**Task requirements**.
In the data that follows, find the line with "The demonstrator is"; transcribe it, every later line up to the one with "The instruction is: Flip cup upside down", and that line as well, exactly and with no others.

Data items

::::

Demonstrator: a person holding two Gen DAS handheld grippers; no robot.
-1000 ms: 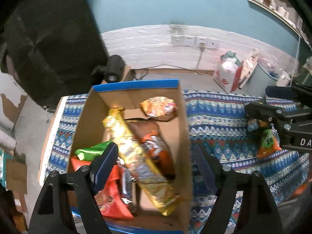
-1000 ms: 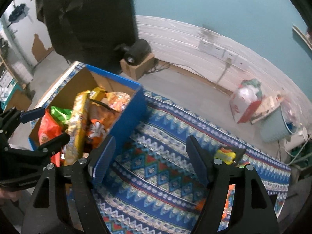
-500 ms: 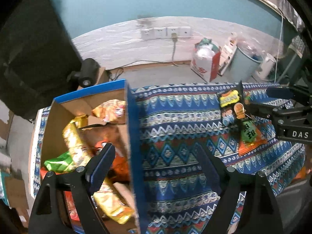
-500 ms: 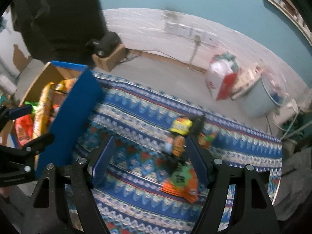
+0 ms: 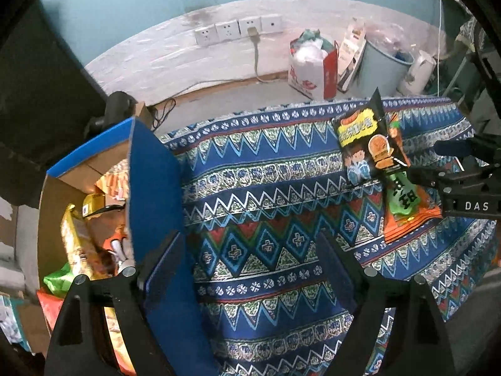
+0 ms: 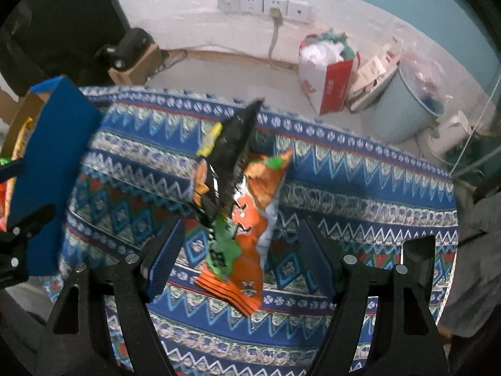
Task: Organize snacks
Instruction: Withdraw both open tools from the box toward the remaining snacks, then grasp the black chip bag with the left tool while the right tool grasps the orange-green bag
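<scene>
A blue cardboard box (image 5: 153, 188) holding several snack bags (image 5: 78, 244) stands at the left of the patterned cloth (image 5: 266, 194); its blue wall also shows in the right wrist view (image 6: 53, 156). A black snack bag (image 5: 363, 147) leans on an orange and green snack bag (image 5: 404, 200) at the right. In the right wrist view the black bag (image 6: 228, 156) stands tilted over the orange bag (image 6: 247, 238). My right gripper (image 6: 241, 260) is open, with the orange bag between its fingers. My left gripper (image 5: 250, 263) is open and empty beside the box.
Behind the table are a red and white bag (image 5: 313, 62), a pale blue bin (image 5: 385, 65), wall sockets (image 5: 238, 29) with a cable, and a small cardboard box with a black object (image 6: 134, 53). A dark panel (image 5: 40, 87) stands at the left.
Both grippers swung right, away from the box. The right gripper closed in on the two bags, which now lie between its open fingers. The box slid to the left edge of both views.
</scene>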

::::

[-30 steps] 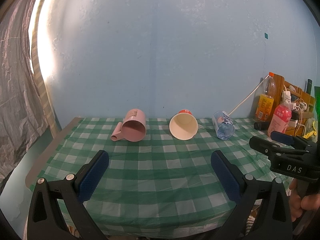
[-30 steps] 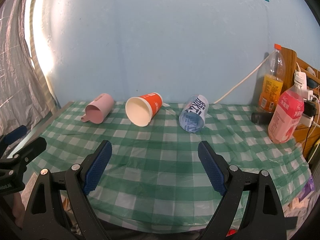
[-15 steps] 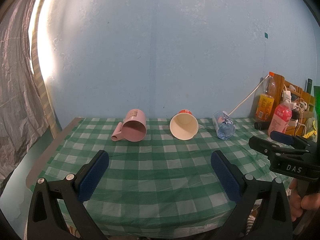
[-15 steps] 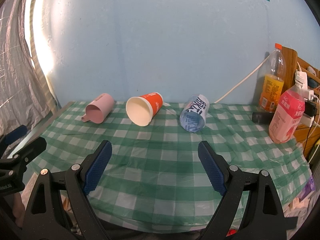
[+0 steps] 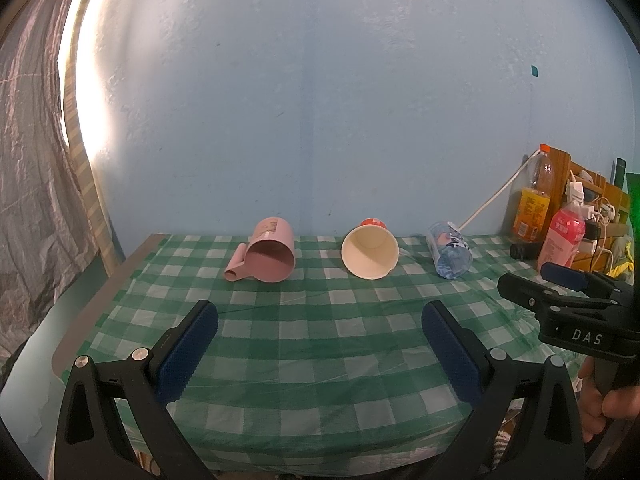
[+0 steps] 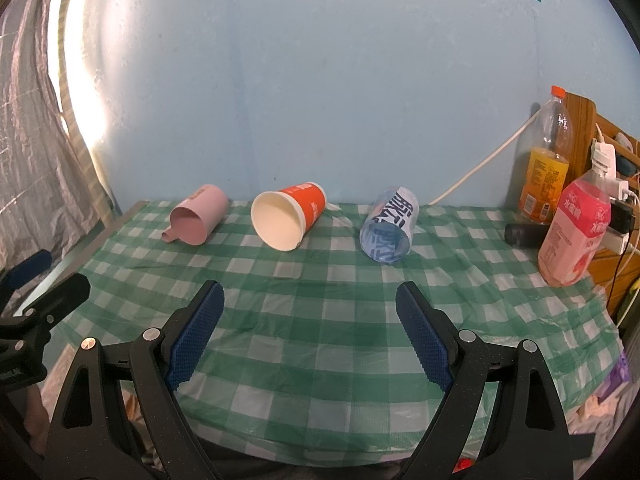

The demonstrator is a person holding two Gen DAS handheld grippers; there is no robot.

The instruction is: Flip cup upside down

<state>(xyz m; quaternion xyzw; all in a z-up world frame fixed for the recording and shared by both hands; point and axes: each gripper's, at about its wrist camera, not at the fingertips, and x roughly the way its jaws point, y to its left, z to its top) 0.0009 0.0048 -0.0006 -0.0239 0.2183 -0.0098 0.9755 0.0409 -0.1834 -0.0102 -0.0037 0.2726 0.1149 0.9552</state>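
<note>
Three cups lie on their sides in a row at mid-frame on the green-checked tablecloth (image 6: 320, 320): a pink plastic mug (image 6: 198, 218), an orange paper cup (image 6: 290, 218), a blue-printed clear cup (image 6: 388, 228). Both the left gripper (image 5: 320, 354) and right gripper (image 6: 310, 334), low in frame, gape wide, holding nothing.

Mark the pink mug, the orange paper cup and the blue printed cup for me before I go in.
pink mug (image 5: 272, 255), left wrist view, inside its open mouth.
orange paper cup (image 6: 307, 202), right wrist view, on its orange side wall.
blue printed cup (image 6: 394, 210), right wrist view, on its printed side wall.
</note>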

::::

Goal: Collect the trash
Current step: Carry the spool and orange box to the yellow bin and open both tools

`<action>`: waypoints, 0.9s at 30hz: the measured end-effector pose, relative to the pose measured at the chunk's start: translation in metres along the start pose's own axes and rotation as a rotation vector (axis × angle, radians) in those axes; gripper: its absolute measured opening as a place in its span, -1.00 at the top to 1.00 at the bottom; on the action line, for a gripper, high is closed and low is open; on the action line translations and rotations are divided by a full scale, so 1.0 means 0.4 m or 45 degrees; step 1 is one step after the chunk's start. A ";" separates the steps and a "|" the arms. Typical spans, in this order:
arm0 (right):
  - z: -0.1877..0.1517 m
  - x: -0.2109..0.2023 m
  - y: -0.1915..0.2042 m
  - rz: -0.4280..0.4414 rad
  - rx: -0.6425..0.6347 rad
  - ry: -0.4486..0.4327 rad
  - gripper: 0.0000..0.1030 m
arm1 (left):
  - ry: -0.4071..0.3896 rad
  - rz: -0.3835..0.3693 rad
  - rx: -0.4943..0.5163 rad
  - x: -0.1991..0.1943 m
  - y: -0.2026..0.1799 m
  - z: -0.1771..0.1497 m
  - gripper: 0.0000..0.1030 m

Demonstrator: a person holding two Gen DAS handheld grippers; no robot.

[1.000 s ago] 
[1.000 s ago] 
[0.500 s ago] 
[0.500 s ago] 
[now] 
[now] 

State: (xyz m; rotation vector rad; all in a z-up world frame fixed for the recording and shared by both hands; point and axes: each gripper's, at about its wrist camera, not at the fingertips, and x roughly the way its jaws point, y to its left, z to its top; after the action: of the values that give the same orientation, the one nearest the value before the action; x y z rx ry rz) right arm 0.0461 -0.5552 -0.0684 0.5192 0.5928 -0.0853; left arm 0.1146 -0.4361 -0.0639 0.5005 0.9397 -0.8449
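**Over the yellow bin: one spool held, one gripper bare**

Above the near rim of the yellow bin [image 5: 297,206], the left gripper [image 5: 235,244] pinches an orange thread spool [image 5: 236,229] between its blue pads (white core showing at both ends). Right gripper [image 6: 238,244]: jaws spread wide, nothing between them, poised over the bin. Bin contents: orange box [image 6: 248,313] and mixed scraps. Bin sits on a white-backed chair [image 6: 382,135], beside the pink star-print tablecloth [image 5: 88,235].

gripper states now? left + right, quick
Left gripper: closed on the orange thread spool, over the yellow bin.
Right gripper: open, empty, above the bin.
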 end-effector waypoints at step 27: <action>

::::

**Completed task**.
The demonstrator is a person holding two Gen DAS handheld grippers; there is no robot.

The instruction is: Flip cup upside down

No other output is needed; the exercise is complete.